Laura K. Garner-Jones

Graphic of a woman cyborg
Trace Board Technology Science Grid Light by Doodlebug

Introduction: Nursing Informatics

We are in a time of explosive technology throughout the world. Artificial Intelligence (AI) is impacting healthcare and shortages of workforce and supplies reduce access to services, delay care, and contribute to caregiver burnout and strain. Technology is a way for interprofessional practitioners to address healthcare issues. We hear more and more about the depth of the thread of technology, science, communication, and knowledge in many realms identified as ‘informatics’.

Informatics is coined as an umbrella concept, yet, as nurses, do we understand the meaning and impact of informatics in what we do? A basic definition of informatics is using information systems, processing information, using computer science to interface, and then gaining new knowledge to apply. Yet, it is so much more when we recognize how it interfaces with so many disciplines, and even in our daily lives. Informatics is much more than just information systems, processing, and computer science. It is important to recognize that informatics now covers a plethora of concepts, so an understanding of the basics of computer operations and computer science is necessary.
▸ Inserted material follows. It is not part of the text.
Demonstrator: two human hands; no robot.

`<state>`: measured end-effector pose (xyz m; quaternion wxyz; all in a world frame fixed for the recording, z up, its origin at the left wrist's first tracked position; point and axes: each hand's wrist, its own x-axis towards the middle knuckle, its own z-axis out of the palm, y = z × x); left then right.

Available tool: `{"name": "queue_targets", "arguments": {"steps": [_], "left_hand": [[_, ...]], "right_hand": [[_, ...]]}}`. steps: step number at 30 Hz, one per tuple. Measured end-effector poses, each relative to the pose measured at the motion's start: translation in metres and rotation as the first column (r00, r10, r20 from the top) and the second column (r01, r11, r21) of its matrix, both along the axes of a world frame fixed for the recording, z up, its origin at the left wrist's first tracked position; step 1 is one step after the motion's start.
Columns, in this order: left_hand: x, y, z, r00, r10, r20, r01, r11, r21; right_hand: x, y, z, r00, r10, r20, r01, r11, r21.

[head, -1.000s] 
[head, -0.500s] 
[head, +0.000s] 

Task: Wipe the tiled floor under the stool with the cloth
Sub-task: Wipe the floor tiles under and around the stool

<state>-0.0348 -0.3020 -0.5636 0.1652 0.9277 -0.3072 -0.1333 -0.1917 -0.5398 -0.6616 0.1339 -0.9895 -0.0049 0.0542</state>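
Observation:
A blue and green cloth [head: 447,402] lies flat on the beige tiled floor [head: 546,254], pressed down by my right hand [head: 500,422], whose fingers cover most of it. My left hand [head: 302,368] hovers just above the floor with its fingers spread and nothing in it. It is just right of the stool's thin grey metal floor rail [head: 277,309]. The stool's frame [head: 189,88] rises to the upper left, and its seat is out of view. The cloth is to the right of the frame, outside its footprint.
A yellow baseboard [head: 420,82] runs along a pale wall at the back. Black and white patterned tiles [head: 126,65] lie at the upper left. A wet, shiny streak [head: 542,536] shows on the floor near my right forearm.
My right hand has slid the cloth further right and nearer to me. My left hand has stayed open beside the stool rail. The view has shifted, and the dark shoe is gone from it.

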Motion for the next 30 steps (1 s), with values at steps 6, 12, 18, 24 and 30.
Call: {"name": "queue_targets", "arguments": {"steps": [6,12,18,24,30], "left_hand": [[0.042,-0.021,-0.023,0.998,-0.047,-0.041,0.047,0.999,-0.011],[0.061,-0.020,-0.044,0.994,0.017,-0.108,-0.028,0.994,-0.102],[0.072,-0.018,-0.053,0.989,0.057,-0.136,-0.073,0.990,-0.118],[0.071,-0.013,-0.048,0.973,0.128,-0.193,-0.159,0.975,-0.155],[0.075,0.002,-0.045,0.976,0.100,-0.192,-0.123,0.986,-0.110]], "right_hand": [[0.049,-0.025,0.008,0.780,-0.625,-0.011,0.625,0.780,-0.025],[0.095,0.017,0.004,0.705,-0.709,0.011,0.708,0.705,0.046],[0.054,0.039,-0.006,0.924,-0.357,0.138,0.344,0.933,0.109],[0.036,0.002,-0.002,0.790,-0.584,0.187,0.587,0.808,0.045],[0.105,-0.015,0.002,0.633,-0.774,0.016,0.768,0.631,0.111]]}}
The following is an overview of the nursing informatics portions of this book:

 

Chapter 1 – Nursing Informatics and Informatics Basics

Chapter 2 – Health IT and Healthcare Technology

Chapter 3 – The Future of Healthcare Technology

Chapter 4 – Information Literacy and Management

Chapter 5 – Digital Patient Engagement

Chapter 6 – Electronic Health Records & Clinical Decision Support

Chapter 7 – Confidentiality and Security

 

 

Chapter 1 Overview

  • Clinical informatics definition and concepts
  • Nursing informatics and the role of nursing informatics in safe, quality patient care
  • Overview of computer literacy
  • Computer basics

 

Introduction

Informatics can be seen in nearly every aspect of patient care. In general, nurses respond to health problems and advocate for patients. In doing so, nurses utilize technical skills, interpersonal skills, and cognitive skills. When performing any of these nursing skills, nurses must manage data and information, so informatics concepts are essential to nursing practice.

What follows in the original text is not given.